Of the those venues, five to 10 requests are filed for the stadium club alone, according to Arneson. The club is a 6,500-square foot space that can hold up to 300 people.
Arneson said Greek organizations file the most requests because the number of members they have means they need larger rooms for meetings and holding events.
He also said student leaders of student organizations typically know they have access to athletic venues but he isn’t sure if that information trickles down to their other members.
Arneson approves applications after the SGC-MMC president approves, and the Campus Life director at Biscayne Bay Campus, Craig Cunningham, approves after the SGC-BBC president approves. He added that so far he’s always agreed with the SGC-MMC president.
“Space is a premium on this campus and whatever I can do to get students space, I’ll do it,” Arneson said.
The agreement also directly applies to the University’s various intramural programs. It is written in the agreement the head football coach, Mario Cristobal, will approve making the field available to intramural teams for their playoff and championship games.
However, Recreation Services, the department which manages intramural teams, has decided to not use one of the facilities guaranteed in the agreement.
“Because of availability, we wouldn’t be able to use the stadium,” said Rob Frye, director of Recreation Services.
Frye said they’ve made this decision because the University’s football team practices during the day and intramural championship games for flag football take place at night. If intramurals were to hold their post-season games at the stadium, Athletics would charge them for using the stadium lights.
Hardin, the person within Athletics who approves requests for athletic venues, said any charge Athletics places on student organizations and departments are done to cover overtime employees and equipment used after hours of operation.
“If an event occurs during the day then we don’t charge,” Hardin said in an interview with Student Media.

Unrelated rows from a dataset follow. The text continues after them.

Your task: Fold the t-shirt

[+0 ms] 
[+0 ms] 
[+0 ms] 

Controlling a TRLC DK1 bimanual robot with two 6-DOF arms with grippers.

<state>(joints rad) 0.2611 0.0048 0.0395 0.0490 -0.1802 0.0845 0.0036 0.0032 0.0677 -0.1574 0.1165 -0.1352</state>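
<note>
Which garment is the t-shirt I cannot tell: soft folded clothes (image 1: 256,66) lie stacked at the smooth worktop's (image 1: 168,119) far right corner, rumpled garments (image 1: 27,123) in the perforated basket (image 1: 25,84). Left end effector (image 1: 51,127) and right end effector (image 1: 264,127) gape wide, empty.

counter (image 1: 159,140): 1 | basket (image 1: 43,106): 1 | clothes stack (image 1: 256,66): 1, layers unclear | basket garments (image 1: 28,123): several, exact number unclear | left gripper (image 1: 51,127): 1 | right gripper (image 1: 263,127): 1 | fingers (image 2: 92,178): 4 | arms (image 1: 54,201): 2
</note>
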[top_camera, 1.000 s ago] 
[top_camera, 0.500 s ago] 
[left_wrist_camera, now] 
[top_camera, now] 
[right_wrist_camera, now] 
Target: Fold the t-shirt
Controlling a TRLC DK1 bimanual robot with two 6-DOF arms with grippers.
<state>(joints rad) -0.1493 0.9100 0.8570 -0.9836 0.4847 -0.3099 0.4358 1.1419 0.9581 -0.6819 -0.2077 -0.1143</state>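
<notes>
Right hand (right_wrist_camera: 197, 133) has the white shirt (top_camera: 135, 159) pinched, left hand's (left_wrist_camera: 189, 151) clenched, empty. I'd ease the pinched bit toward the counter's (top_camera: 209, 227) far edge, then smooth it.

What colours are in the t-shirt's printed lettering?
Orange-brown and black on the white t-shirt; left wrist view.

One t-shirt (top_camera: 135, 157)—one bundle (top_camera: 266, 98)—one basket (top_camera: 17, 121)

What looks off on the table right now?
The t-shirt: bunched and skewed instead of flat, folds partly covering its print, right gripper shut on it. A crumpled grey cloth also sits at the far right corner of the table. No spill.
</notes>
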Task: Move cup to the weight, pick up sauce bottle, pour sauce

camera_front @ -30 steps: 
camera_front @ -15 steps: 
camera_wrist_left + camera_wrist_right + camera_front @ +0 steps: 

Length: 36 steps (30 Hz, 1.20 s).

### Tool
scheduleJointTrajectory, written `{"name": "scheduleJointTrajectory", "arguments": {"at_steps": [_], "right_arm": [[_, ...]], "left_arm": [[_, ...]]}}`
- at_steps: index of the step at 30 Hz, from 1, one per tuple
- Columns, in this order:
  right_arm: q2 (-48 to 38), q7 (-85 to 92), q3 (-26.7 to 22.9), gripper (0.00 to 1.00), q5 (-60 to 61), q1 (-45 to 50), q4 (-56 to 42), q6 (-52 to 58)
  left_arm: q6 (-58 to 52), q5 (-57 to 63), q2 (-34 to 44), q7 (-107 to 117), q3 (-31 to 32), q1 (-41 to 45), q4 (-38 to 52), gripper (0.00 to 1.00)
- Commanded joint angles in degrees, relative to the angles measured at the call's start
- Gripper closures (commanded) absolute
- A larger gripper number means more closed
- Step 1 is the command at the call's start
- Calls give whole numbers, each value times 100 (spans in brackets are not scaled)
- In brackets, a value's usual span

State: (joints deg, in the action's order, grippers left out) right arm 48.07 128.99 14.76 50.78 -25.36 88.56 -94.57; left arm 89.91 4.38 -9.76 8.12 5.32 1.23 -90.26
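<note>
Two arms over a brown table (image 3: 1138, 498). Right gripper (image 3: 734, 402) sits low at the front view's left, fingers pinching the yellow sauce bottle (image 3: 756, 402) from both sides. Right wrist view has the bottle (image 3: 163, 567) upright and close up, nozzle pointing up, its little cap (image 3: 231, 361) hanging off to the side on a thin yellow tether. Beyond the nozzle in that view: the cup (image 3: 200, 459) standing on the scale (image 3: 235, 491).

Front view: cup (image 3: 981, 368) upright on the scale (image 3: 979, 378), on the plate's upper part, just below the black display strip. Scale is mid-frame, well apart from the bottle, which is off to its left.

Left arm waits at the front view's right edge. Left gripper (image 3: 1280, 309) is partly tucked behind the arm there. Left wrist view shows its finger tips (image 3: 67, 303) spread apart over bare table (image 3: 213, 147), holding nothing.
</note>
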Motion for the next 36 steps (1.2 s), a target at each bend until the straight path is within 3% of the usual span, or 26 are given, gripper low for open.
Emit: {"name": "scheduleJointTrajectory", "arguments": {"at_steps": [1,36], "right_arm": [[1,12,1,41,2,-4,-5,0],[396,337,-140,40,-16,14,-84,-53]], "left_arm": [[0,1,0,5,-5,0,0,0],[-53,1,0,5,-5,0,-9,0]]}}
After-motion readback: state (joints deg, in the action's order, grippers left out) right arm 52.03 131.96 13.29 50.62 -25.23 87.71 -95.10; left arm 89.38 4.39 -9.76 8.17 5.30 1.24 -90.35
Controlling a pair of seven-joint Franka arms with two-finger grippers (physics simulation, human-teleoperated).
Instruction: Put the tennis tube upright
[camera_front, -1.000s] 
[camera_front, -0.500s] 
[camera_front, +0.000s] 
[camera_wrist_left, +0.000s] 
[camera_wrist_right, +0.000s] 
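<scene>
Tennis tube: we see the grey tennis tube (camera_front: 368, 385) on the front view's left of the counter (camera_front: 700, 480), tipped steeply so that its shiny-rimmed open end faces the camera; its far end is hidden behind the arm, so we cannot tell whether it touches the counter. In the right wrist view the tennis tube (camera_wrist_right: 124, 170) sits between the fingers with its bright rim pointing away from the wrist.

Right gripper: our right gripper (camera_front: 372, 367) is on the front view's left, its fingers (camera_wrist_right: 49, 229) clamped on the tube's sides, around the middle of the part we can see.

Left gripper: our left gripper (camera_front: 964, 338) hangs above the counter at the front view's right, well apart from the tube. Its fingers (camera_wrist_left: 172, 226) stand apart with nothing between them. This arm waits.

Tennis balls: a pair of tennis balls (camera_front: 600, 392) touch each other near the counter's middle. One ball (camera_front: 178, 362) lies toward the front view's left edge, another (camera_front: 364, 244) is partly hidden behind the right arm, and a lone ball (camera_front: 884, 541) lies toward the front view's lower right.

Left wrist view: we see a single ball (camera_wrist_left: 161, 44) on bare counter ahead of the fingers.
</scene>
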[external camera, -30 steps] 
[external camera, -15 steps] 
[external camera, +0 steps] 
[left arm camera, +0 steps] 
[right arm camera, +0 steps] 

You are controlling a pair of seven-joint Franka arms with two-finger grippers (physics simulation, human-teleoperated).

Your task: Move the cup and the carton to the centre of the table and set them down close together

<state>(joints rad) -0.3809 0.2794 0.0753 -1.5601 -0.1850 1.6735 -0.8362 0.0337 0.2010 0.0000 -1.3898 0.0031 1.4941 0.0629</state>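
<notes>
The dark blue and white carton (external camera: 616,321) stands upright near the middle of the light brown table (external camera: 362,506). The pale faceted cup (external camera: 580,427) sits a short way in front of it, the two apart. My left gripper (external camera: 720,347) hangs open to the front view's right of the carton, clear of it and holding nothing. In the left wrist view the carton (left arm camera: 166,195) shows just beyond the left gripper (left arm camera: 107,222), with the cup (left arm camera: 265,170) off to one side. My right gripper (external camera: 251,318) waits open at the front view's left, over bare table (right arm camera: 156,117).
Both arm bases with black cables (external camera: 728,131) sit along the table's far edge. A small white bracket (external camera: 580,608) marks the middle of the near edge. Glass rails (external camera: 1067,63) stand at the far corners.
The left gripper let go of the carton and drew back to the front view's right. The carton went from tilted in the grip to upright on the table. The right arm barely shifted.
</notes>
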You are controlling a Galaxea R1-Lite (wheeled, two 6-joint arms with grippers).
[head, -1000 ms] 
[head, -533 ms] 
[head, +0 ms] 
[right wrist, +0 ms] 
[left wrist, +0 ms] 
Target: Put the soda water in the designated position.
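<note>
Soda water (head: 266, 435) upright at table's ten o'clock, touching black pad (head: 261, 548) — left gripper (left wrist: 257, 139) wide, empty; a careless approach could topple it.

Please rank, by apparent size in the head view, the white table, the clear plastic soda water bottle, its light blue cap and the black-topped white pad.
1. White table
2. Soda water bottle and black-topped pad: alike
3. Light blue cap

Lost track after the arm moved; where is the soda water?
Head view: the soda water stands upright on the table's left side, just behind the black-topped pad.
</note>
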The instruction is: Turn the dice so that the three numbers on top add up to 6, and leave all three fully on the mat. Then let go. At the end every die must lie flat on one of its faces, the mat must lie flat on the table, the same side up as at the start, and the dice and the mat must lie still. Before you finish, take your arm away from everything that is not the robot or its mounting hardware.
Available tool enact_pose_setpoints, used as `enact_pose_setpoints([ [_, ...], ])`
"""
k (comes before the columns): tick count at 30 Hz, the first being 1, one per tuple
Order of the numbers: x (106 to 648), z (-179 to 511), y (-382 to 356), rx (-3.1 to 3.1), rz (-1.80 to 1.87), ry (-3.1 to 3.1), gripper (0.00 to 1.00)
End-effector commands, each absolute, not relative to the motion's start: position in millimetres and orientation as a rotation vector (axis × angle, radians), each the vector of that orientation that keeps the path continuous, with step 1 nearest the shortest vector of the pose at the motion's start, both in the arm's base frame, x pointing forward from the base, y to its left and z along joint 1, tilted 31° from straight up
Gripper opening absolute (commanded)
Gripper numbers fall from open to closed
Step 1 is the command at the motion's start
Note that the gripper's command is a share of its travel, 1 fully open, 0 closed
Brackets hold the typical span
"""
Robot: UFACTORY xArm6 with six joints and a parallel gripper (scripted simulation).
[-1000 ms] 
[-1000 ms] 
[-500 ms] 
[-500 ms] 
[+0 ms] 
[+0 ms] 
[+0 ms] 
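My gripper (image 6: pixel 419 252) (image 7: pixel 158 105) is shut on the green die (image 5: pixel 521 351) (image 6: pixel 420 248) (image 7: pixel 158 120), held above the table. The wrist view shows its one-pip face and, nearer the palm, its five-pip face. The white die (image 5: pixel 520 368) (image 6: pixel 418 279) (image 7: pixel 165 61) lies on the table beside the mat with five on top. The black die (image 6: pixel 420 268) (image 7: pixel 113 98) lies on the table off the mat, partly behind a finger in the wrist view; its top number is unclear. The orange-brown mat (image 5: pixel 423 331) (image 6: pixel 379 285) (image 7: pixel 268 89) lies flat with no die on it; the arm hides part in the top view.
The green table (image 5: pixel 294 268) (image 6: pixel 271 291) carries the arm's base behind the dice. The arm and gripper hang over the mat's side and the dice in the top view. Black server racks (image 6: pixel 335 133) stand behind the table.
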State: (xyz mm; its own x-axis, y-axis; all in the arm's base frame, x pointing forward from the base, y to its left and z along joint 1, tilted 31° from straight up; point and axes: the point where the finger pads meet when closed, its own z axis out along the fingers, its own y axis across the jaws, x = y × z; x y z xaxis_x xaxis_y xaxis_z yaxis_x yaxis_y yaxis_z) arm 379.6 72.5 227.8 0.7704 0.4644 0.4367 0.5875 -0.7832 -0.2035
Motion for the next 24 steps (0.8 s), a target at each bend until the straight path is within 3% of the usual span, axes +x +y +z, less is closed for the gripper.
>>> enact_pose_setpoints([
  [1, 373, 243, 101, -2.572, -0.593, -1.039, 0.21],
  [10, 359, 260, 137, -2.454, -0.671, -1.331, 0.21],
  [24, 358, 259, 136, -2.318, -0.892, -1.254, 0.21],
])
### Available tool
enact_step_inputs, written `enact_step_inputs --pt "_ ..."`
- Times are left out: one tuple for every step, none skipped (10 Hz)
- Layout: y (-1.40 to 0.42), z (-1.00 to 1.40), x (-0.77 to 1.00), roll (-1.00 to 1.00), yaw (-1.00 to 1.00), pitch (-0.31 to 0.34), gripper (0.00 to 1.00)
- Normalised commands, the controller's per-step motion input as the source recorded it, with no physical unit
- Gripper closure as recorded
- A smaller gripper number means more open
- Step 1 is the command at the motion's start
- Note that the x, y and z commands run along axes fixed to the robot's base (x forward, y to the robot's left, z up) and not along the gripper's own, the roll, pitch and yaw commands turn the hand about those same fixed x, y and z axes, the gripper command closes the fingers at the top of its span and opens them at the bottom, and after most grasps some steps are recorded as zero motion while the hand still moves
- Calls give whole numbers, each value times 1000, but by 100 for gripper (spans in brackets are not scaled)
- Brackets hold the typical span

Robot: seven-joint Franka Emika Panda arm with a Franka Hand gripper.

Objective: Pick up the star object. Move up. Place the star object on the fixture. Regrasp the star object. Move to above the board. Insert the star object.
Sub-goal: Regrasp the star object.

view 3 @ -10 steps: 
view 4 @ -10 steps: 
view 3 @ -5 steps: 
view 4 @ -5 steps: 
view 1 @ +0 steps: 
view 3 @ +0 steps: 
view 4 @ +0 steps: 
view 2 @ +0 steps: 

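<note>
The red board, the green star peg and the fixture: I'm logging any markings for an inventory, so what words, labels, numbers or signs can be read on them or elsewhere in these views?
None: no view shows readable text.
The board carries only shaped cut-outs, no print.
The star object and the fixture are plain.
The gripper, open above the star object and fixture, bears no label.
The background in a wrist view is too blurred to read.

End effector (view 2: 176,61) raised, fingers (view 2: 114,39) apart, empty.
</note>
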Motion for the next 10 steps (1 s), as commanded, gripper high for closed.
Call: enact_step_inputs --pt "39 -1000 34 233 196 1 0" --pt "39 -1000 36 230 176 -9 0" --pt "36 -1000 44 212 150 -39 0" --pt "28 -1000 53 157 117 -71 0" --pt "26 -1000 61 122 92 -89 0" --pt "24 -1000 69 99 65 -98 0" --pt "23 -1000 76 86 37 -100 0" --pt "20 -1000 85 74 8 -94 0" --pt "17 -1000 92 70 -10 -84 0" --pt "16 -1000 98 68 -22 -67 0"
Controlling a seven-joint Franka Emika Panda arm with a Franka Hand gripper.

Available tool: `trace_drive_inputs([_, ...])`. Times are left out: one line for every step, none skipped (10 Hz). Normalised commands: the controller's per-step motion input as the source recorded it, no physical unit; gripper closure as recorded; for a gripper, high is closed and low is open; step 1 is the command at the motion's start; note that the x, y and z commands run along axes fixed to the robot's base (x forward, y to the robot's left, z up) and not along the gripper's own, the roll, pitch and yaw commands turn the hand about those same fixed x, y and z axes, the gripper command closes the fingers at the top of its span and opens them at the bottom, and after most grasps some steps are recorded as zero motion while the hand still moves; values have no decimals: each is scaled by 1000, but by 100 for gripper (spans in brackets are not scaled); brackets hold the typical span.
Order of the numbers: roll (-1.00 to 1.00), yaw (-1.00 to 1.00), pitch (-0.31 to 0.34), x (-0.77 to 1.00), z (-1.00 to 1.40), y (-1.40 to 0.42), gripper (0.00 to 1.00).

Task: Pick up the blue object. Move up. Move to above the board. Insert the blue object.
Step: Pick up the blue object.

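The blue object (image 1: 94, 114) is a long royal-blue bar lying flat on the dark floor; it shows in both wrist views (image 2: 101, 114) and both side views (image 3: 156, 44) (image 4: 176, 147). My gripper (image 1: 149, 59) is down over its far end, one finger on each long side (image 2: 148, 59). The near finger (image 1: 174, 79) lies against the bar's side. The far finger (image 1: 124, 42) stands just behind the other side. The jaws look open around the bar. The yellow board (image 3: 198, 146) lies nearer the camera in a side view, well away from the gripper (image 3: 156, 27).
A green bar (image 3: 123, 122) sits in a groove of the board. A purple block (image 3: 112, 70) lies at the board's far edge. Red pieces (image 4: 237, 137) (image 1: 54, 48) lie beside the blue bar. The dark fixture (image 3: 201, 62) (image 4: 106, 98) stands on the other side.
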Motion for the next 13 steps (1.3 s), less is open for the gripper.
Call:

For example, Recreation Services would face a charge of $250 per hour for using the lights, according to Hardin.
Requests to use the stadium field must be placed 30 days in advance for review and approval, using the field must not interfere with the football program’s yearly operations: recruiting, training camp and mid-season training, regular season games, pro day, etc.
While the agreement was signed and has been in effect for more than a year, neither Recreation Services nor their intramural teams knew they could use the stadium.
“I was there during the vote and it was mentioned this could be a possibility, but nothing officially came to me,” Frye said.
Peter Perez, junior and member of the Pi Kappa Alpha intramural football team, said he never knew.
“I figured … intramurals were meant to be kept in the intramural fields,” Perez said. “No one has ever made that common knowledge. That gives us more of a reason to want to make the playoffs. A chance to play in a college stadium for the big cup isn’t something we’d want to pass up.”
Perez’s teammates, senior Santiago Figueroa and junior German Quesada, both had no idea and think using athletic venues would be a positive for the University.
“I don’t think anyone knew, but I’m sure we’d jump on the first chance to play a football game in the cage, a soccer game in the official pitch, a basketball game in the arena,” Figueroa said.
“If there’s a chance of playing in any of these arenas it should be taken advantage of being that it would attract a larger audience to these events,” Quesada said.